Experimental feeds, fish flesh and fish eggs were examined for biochemical constituents. The feed ingredients and the experimental diet were evaluated at the outset of studies (Tables II and III) while fishflesh and its eggs were analyzed at the end of the study (AOAC, 2005).

Growth indices

Fish were sampled from each pond fortnightly. Ten fish were arbitrarily chosen from each attempt. The sampled fish were weighed, measured, and then released back into the respective pond. In order to assess meat quality, samples of fish flesh ware taken from each replicate pond for chemical analysis. Growth performance and nutrient utilization were calculated according to the following formulae:

Net weight gain =

final average weight (g) - initial average weight (g)

Percent gain in weight =

net weight gain/initial weight x 100

Specific growth rate (SGR) was determined by the formula given by Hopkins (1992).

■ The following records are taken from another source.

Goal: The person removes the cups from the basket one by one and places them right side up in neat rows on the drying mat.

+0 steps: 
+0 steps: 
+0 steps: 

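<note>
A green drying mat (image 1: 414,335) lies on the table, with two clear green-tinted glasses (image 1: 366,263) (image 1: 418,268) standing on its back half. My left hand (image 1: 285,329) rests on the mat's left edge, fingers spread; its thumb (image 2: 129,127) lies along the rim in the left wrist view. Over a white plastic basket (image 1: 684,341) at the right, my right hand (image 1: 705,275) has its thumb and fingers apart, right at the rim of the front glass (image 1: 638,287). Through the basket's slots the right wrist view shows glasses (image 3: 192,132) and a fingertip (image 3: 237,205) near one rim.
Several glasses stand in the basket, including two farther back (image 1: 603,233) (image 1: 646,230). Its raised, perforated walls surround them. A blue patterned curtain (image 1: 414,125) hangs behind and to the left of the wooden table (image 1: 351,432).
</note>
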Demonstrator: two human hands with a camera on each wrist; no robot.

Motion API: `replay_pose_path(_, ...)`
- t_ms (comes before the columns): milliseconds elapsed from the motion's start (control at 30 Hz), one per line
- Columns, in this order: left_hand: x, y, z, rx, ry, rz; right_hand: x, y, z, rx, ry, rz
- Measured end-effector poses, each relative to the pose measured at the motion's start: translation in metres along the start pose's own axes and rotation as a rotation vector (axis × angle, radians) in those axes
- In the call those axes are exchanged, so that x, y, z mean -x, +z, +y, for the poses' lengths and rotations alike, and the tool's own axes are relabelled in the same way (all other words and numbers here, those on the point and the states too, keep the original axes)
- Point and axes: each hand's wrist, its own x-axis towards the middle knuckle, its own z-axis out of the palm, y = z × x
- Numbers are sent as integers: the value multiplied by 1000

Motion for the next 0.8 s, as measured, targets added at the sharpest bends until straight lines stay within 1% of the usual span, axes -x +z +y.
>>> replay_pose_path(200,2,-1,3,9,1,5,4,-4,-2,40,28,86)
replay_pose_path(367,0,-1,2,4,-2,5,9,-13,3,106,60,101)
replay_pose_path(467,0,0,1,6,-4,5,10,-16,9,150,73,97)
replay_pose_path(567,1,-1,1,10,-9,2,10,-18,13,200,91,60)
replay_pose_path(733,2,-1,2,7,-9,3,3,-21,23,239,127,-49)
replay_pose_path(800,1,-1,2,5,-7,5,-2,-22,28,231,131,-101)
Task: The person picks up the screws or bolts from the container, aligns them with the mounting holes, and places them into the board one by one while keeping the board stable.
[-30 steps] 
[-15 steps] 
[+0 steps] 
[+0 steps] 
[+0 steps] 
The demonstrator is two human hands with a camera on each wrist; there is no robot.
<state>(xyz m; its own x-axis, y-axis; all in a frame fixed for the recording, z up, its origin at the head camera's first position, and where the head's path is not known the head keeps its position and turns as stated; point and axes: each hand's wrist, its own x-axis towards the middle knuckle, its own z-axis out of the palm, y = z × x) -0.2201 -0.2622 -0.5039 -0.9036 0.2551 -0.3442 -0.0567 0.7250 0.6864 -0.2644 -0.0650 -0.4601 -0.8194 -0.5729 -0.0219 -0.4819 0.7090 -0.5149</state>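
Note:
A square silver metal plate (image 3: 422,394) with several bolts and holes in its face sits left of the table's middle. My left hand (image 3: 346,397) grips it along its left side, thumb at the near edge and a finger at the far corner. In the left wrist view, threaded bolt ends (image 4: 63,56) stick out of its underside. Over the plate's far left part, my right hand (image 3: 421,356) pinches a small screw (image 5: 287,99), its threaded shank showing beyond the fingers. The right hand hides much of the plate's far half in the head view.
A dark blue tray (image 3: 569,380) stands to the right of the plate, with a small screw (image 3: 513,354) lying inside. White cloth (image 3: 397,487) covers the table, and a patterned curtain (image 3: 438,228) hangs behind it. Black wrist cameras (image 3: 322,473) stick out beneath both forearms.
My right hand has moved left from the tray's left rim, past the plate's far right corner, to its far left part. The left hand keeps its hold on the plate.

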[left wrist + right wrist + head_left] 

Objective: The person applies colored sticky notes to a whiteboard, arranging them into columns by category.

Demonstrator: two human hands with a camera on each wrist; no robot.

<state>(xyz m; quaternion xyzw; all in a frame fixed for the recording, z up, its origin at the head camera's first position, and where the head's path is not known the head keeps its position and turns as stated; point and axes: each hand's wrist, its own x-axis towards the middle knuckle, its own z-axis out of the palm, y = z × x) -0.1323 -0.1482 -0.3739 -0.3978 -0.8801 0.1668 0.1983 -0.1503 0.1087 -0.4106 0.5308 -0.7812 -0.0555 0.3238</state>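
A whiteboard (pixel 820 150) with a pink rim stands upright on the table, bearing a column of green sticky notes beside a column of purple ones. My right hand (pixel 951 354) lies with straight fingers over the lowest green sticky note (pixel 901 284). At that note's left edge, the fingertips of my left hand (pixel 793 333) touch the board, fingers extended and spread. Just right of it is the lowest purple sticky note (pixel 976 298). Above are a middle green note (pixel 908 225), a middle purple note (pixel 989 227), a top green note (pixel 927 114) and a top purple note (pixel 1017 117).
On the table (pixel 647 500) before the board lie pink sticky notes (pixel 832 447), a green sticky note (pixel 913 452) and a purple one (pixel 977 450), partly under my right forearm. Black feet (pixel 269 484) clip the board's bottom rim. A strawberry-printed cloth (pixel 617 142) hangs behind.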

SGR (%) =ln (final wet body weight) – ln (initial wet body weight) x 100/number of days

Water quality

Water quality of the experimental ponds was determined by physical and chemical variables recorded fortnightly at 9.0 to 10.0 A.M. Physical and chemical parameters of pond water were determined by using YSI multi parameter analysis device and salinity was recorded by conductivity meter (Condi 330i WTW 82362 Weilheim, Germany).

 

Table II.- Chemical composition of feed constituents (% dry weight basis) used for Channa marulius brooder diet.

Percent (%) composition

 

Feed ingredients

Fishmeal

Soybean meal

Maize gluten

Rice polish

Dry matter

90.38 ±0.65

89.41 ±0.99

91.09 ±1.00

90.02 ±0.85

Crude protein

42.94 ±0.90

45.92 ±1.02

39.54 ±1.05

13.9 ±0.90

Crude lipid

12.38 ±0.86

0.72 ±1.03

1.03 ±1.02

10.9 ±0.95

Ash

31.7 ±0.75

8.96 ±1.23

7.27 ±1.05

15.69 ±0.80

Crude fiber

2.59 ±0.80

10.93 ±1.30

13.16 ±0.98

39.24 ±0.85

Nitrogen free extract

0.7 ±1.00

22.88 ±1.40

30.09 ±0.85

10.29 ±1.05

Gross energy (MJg-1)

17.26 ±1.02

18.99 ±1.20

19.12 ±0.75

18.6 ±1.06

 

Table III.- Chemical composition of formulated diet for brood fish(% ondry basis).

Percent (%) composition

T1

T2

T3

Crude protein

30.5 ±0.52

35.21 ±0.43

40.34 ±0.64

Crude fibers

3.20 ±0.35

7.35 ±0.55

3.89 ±0.35

Crude lipid

3.75 ±0.40

4.02 ±0.60

5.52 ±0.56

Dry matter

86.30 ±0.52

89.55 ±0.42

92.07 ±0.50

Moisture

14.10 ±0.72

13.70 ±0.60

13.20 ±0.65

Ash

18.02 ±1.02

16.90 ±0.70

14.08 ±0.70

Nitrogen free extract (NFE)

45.30 ±0.95

36.52 ±0.85

26.24 ±0.85

Gross energy (MJg-1)

15.20 ±0.99

17.97 ±0.97

19.33 ±0.90

 

Statistical analysis

Fish length and weight data were statistically analyzed by using SAS 9.1 (SAS Institute, 2002) statistical package applying ANOVA. Differences among treatments were considered significant at P<0.05 and were compared by Duncan’s Multiple Range Test to determine their significance across treatments.

 

Results

Chemical composition of feed ingredients and feeds

Nutritional composition of feed ingredients and formulated feeds is given in Tables II and III. Crude protein content of feed ingredients ranged from 13.9% to 45.9% with gross energy contents of 17.26 to19.12 MJ g-1. Similarly, three isolipidic diets contained protein 30.5% - 40.3% with dietary energy ranging from 15.2 MJg-1 to 19.3 MJg-1.

Body weight gain

The initial average body weight of C. marulius brood stock was 945.20 ±3.30 g, 952.83 ±2.88 g, 943.35 ±2.67 g and 947.88 ±2.55 g, in control, T1, T2 and T3, respectively. The final average body weight of C. marulius was 1048.85 ±4.20 g, 1354.08 ±3.15 g, 1428.20 ±2.89 g, and 1513.12 ±1.98 g, and net weight gained was 103.65 ±0.12 g, 401.25 ±0.14 g, 484.850.12 g and 565.24 ±0.141g in control, T1, T2 and T3, respectively, which were significantly different (P<0.05) between fortnights and treatments (Tables IV and V). These results showed that T3 yielded the highest weight followed by T2, T1, and control has the lowest. Differences were significant (P<0.05) in net weight gain and percent weight gain but values leveled off when we moved to specific growth rates.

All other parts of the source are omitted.